Groundwater quality issues now assume major importance in semi-arid and arid zones, since scarce reserves of groundwater (both renewable and non-renewable) are under threat due to accelerated development as well as a range of direct human impacts. In earlier times, settlement and human migration in Africa and the Middle East regions were strictly controlled by the locations and access to fresh water mainly close to the few major perennial rivers such as the Nile, or to springs and oases, representing key discharge points of large aquifers that had been replenished during wetter periods of the Holocene and the Pleistocene. This is a recurring theme in writings of all the early civilisations where water is valued and revered (Issar,1990). The memory of the Holocene sea-level rise and pluvial periods is indicated in the story of the Flood (Genesis 7:10) and groundwater quality is referred to in the book of Exodus (15:20). More recent climate change may also be referred to in the Koran (Sura 34:16).

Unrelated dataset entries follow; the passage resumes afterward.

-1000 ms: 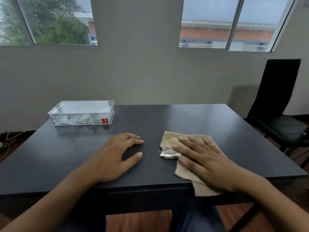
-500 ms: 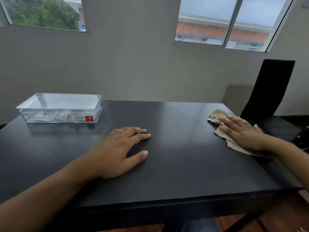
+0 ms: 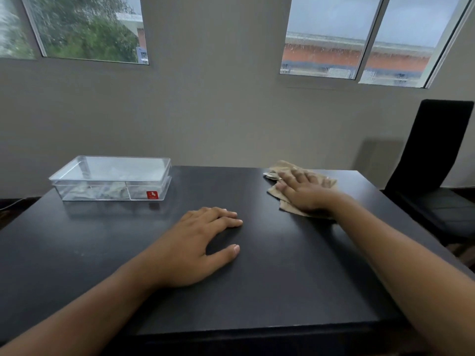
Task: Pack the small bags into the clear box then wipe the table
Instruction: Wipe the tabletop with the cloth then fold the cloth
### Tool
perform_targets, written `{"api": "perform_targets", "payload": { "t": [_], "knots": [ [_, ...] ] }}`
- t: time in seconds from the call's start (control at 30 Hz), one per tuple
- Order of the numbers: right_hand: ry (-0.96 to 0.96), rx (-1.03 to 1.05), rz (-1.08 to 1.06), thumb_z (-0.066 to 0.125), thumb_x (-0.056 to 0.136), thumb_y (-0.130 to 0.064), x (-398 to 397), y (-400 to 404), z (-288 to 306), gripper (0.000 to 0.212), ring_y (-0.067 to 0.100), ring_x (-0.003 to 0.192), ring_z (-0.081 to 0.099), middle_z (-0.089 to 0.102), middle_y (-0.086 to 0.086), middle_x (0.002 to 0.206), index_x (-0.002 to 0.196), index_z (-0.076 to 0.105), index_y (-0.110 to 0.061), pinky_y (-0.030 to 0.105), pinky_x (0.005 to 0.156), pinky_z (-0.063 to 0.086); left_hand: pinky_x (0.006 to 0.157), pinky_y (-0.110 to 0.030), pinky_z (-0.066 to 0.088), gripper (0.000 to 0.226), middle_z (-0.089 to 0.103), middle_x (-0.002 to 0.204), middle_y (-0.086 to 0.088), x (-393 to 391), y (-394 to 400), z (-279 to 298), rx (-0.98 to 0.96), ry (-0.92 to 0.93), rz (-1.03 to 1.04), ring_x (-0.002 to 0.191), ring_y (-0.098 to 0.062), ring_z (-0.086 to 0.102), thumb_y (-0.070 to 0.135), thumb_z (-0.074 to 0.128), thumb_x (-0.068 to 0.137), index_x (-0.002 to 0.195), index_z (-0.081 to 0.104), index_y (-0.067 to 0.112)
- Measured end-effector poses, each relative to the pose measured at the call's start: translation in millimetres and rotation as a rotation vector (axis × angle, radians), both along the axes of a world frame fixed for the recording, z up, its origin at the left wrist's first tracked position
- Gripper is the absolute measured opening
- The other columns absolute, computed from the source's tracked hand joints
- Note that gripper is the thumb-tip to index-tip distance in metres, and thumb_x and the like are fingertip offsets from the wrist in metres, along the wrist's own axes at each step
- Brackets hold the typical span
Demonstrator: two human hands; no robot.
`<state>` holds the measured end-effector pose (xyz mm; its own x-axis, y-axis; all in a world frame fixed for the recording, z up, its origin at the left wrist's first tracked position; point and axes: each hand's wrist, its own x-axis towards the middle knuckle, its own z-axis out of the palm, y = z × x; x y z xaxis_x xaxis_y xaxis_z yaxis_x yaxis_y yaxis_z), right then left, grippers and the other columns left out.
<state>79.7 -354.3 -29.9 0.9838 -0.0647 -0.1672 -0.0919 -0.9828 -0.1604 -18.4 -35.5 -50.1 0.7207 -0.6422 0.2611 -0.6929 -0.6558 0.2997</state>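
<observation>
— What's in your clear box (image 3: 110,179) at the moment?

— It sits at the far left of the black table (image 3: 282,278), and through its front wall you can make out the small bags (image 3: 102,192) lying on the bottom, pale and crumpled, mostly towards the left and middle. How many there are, you cannot tell through the plastic. A thin divider line shows on the front wall, and a red sticker (image 3: 152,194) marks the lower right corner of that wall. Whether a lid sits on top is hard to say.

— And the cloth?

— Your beige cloth (image 3: 284,167) lies at the far right of the table, near the back edge, rumpled, with a folded corner poking out past your fingertips. Your right hand (image 3: 304,192) is flat on top of it, fingers straight and a little spread, pressing it onto the surface. Nothing is pinched.

— My other hand?

— Your left hand (image 3: 195,247) rests palm-down on the bare table near the middle, fingers together and lightly bent, thumb out to the side, holding nothing. It is well apart from both the box and the cloth. A black chair (image 3: 434,155) stands beside the table on your right.
</observation>
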Motion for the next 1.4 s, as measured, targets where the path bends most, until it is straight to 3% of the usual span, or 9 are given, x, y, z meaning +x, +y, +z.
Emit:
{"api": "perform_targets", "payload": {
  "t": [0.17,0.37,0.47,0.53,0.77,0.97,1.17,1.4],
  "knots": [
    [-0.071,-0.021,0.158,0.010,0.100,-0.067,-74.3,34.8,-10.0,0.060,0.020,0.158,-0.013,-0.010,-0.013,0.172,0.158,-0.001,-0.053,0.061,0.120,-0.014,0.118,-0.026,0.029,0.053,0.044,0.147,0.030,-1.2,1.7,0.1,-0.024,-0.004,0.011,0.140,0.010,0.035,0.066,0.043,0.096,0.143,0.051,0.042],
    [-0.123,0.038,0.259,0.005,0.092,-0.077,-177.1,1.6,-8.3,0.058,-0.007,0.150,-0.022,-0.012,-0.035,0.164,0.149,-0.003,-0.069,0.045,0.126,-0.012,0.118,-0.023,0.027,0.052,0.044,0.147,0.030,-3.4,1.8,-1.7,-0.018,-0.017,0.022,0.141,0.008,0.035,0.064,0.039,0.097,0.143,0.050,0.042],
    [-0.118,0.060,0.181,0.009,0.088,-0.084,-192.2,-29.3,-6.1,0.055,-0.014,0.149,-0.016,-0.004,-0.046,0.159,0.142,0.002,-0.078,0.054,0.122,-0.020,0.117,-0.018,0.022,0.053,0.041,0.149,0.030,-6.9,1.1,-5.9,-0.016,-0.031,0.034,0.142,0.010,0.030,0.063,0.035,0.097,0.144,0.048,0.042],
    [-0.124,0.054,0.084,0.010,0.082,-0.088,-186.3,-48.3,-6.2,0.057,-0.013,0.151,-0.008,0.000,-0.048,0.157,0.138,0.006,-0.082,0.059,0.118,-0.023,0.116,-0.016,0.018,0.056,0.039,0.151,0.030,-8.7,-0.2,-8.6,-0.012,-0.040,0.046,0.143,0.010,0.028,0.064,0.031,0.096,0.146,0.046,0.043],
    [-0.146,0.010,-0.057,0.006,0.080,-0.090,-90.7,-75.9,-13.0,0.064,0.006,0.157,0.002,0.003,-0.035,0.165,0.142,0.005,-0.077,0.066,0.121,-0.003,0.115,-0.026,0.030,0.048,0.047,0.140,0.026,-7.7,-4.2,-4.5,-0.033,-0.028,0.055,0.134,0.004,0.041,0.062,0.039,0.096,0.138,0.051,0.042],
    [-0.133,0.026,-0.091,0.014,0.092,-0.078,-24.1,-17.7,-6.6,0.061,0.015,0.158,-0.003,-0.001,-0.023,0.170,0.152,0.008,-0.065,0.071,0.117,-0.012,0.111,-0.029,0.036,0.042,0.050,0.132,0.025,-5.4,-4.9,0.2,-0.036,-0.036,0.056,0.124,0.001,0.047,0.058,0.044,0.097,0.134,0.055,0.040],
    [-0.123,-0.008,0.053,0.013,0.098,-0.071,-53.7,36.0,-9.2,0.058,0.019,0.159,-0.005,-0.004,-0.019,0.171,0.155,0.005,-0.060,0.069,0.118,-0.011,0.111,-0.030,0.038,0.040,0.054,0.137,0.019,-15.8,-2.1,4.5,-0.058,-0.050,0.076,0.128,-0.002,0.049,0.052,0.046,0.098,0.133,0.058,0.036],
    [-0.160,-0.019,0.236,0.010,0.098,-0.068,-128.2,61.5,-18.1,0.057,0.010,0.157,-0.008,-0.002,-0.024,0.170,0.154,0.003,-0.062,0.053,0.126,-0.006,0.113,-0.021,0.034,0.041,0.051,0.143,0.025,-55.0,41.6,1.0,-0.090,-0.018,0.152,0.133,0.006,0.044,0.052,0.046,0.100,0.137,0.058,0.037]
  ]
}}
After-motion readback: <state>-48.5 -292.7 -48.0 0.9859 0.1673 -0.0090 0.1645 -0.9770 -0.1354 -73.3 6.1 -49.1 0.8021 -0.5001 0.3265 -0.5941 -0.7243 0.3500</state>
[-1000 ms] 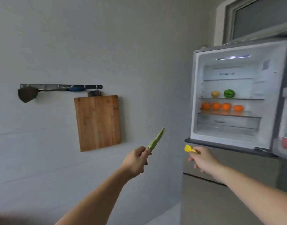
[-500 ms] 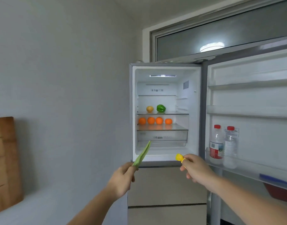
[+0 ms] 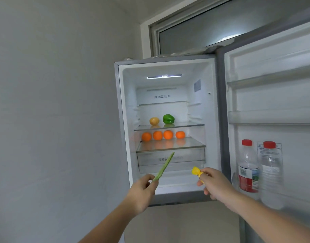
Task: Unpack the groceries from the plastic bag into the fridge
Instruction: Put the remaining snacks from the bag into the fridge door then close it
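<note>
L grip [image 3: 142, 192] pinching green pod [image 3: 163, 166], tip to 1 o'clock. R grip [image 3: 214, 184] clamped on yellow item [image 3: 196, 171]. Fridge [image 3: 126, 155] open; oranges [image 3: 157, 135] at 12.

Showing white inside the fridge [image 3: 210, 120], glowing orange on four oranges [image 3: 163, 135], bright green on the pepper [image 3: 168, 119], pale green on the long pod [image 3: 163, 167], yellow on the small item [image 3: 195, 171], red on the bottle caps [image 3: 246, 142].

The right hand [image 3: 214, 185] hides most of the yellow item [image 3: 195, 171] (kind unclear), and the bottles [image 3: 260, 170] on the door look blurred.
</note>
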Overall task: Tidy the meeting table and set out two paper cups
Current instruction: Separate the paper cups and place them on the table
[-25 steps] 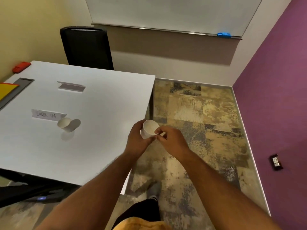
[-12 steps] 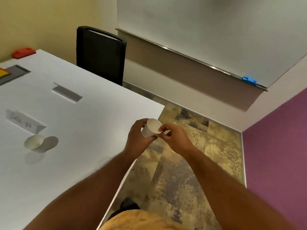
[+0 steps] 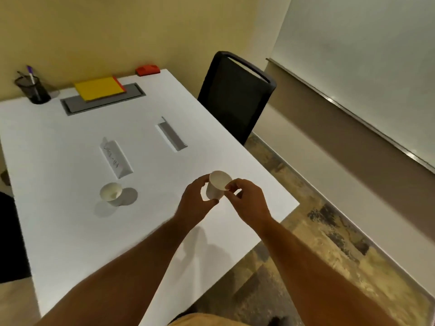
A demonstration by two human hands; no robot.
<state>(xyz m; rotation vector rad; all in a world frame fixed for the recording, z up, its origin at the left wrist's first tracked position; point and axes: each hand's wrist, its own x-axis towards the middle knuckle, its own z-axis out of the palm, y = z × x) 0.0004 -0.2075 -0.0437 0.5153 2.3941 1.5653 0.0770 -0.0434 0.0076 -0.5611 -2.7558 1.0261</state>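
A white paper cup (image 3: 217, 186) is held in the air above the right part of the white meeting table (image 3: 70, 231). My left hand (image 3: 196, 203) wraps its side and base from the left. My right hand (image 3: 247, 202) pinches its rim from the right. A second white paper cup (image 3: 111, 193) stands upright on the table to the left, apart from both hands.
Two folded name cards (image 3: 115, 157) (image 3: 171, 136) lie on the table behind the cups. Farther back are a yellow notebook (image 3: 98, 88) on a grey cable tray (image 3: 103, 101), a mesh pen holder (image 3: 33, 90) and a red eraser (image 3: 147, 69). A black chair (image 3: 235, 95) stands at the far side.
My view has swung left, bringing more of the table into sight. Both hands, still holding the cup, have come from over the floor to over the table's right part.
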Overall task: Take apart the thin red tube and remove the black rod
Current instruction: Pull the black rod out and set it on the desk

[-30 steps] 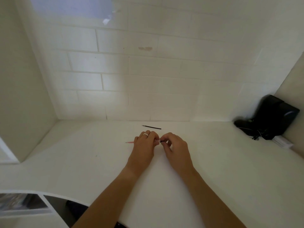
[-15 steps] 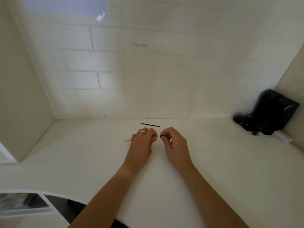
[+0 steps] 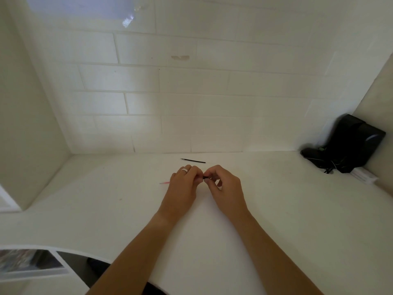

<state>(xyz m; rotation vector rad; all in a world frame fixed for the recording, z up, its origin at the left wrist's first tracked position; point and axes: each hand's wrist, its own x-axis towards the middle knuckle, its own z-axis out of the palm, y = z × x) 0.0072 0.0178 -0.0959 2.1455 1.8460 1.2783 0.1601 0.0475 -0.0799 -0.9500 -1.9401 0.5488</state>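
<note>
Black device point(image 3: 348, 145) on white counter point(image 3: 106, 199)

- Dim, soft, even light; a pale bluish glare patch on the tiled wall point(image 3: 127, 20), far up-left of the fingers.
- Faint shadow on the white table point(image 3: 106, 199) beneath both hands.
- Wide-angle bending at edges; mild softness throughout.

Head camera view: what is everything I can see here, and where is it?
red tube: 1, red-pink, tip sticking out left of the left hand
black rod: 1, black, lying loose on the table behind the hands
small black piece: 1, black, pinched between both hands
black device: 1, black, far right corner
table: 1, white, under everything
ring: 1, silver, on left hand
left hand: 1, gripping tube
right hand: 1, pinching black piece
</note>
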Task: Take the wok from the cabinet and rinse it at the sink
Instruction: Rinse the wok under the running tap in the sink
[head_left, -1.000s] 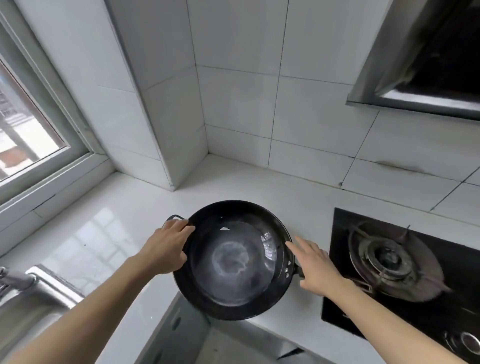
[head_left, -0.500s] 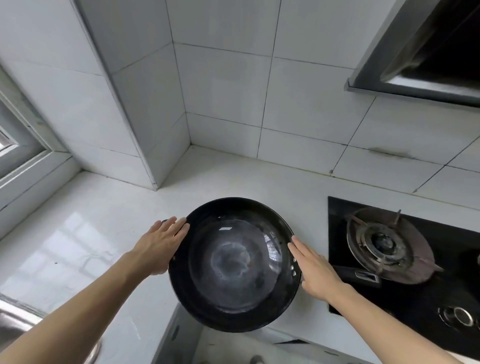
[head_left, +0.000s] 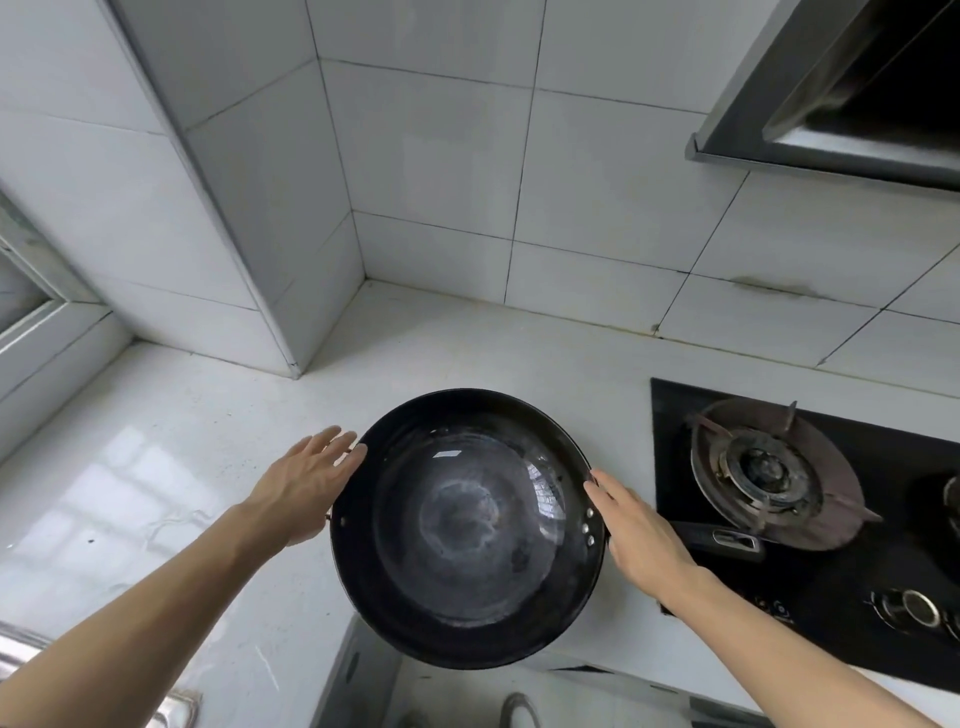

In present times, groundwater forms the primary source of drinking water in arid and semi-arid regions, since river flows are unreliable and large freshwater lakes are either ephemeral (e.g. Lake Chad) or no longer exist. The rules of use and exploitation have changed dramatically over the past few decades by the introduction of advanced drilling technology for groundwater (often available alongside oil exploitation), as well as the introduction of mechanised pumps.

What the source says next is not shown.